**PROBLEM DETAILS**.
No picture belongs in the copy. Repeat each line below exactly.

# # # #

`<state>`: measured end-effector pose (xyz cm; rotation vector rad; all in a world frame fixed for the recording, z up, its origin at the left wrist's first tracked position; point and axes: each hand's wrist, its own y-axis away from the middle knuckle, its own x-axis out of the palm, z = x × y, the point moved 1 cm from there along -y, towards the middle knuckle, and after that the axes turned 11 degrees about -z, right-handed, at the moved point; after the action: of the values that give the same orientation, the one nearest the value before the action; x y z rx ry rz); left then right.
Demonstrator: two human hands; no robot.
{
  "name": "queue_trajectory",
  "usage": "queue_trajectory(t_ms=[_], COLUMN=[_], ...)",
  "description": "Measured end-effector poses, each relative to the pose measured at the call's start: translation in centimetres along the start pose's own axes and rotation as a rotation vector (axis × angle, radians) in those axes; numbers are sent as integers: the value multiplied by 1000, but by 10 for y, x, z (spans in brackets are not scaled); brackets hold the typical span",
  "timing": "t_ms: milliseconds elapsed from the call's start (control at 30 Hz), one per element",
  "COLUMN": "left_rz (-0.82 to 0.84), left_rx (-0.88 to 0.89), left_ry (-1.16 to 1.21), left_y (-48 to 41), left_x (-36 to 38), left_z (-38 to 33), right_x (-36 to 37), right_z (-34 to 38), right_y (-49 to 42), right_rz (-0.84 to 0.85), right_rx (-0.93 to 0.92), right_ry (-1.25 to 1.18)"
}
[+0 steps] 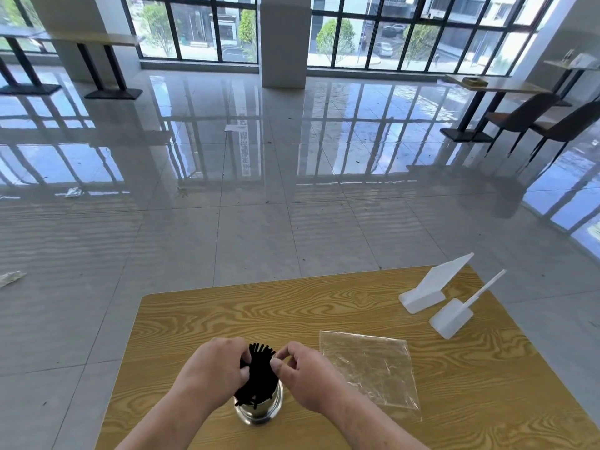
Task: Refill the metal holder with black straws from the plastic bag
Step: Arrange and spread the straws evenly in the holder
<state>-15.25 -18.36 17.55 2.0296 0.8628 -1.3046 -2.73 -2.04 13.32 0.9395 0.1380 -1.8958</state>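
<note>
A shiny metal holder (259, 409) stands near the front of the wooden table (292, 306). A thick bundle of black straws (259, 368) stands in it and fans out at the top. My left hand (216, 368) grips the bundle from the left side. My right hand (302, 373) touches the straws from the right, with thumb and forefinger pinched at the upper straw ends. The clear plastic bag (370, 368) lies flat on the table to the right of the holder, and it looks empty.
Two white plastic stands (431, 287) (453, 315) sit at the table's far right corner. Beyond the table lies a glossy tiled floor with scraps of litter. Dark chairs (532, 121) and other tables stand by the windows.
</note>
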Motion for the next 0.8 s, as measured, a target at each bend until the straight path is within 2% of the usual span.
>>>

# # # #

**EXPECTED ANSWER**.
`<state>`: measured end-effector pose (xyz cm; rotation vector rad; all in a world frame fixed for the recording, z up, its origin at the left wrist's first tracked position; point and axes: each hand's wrist, its own y-axis away from the middle knuckle, its own x-axis out of the palm, z = x × y, the point moved 1 cm from there along -y, towards the middle knuckle, and after that the axes turned 11 degrees about -z, right-handed, at the moved point; after the action: of the values that give the same orientation, the one nearest the value before the action; x y z rx ry rz); left then right.
Demonstrator: two human hands; no robot.
{
  "name": "queue_trajectory",
  "usage": "queue_trajectory(t_ms=[_], COLUMN=[_], ...)",
  "description": "Measured end-effector poses, each relative to the pose measured at the call's start: translation in centimetres along the start pose's own axes and rotation as a rotation vector (axis × angle, radians) in those axes; numbers are sent as integers: the value multiplied by 1000, but by 10 for y, x, z (spans in brackets are not scaled); brackets hold the typical span",
  "timing": "t_ms: milliseconds elapsed from the call's start (control at 30 Hz), one per element",
  "COLUMN": "left_rz (-0.82 to 0.84), left_rx (-0.88 to 0.89), left_ry (-1.16 to 1.21), left_y (-48 to 41), left_x (-36 to 38), left_z (-38 to 33), right_x (-36 to 37), right_z (-34 to 38), right_y (-49 to 42), right_rz (-0.84 to 0.85), right_rx (-0.93 to 0.92), right_ry (-1.25 to 1.18)"
}
[+0 steps] 
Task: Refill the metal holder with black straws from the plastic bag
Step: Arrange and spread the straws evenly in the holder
<state>-15.25 -18.36 17.55 2.0296 0.8628 -1.3046 -2.73 -2.04 13.32 0.9395 0.1380 -1.8958</state>
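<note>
A shiny metal holder (259, 409) stands near the front of the wooden table (292, 306). A thick bundle of black straws (259, 368) stands in it and fans out at the top. My left hand (216, 368) grips the bundle from the left side. My right hand (302, 373) touches the straws from the right, with thumb and forefinger pinched at the upper straw ends. The clear plastic bag (370, 368) lies flat on the table to the right of the holder, and it looks empty.
Two white plastic stands (431, 287) (453, 315) sit at the table's far right corner. Beyond the table lies a glossy tiled floor with scraps of litter. Dark chairs (532, 121) and other tables stand by the windows.
</note>
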Motion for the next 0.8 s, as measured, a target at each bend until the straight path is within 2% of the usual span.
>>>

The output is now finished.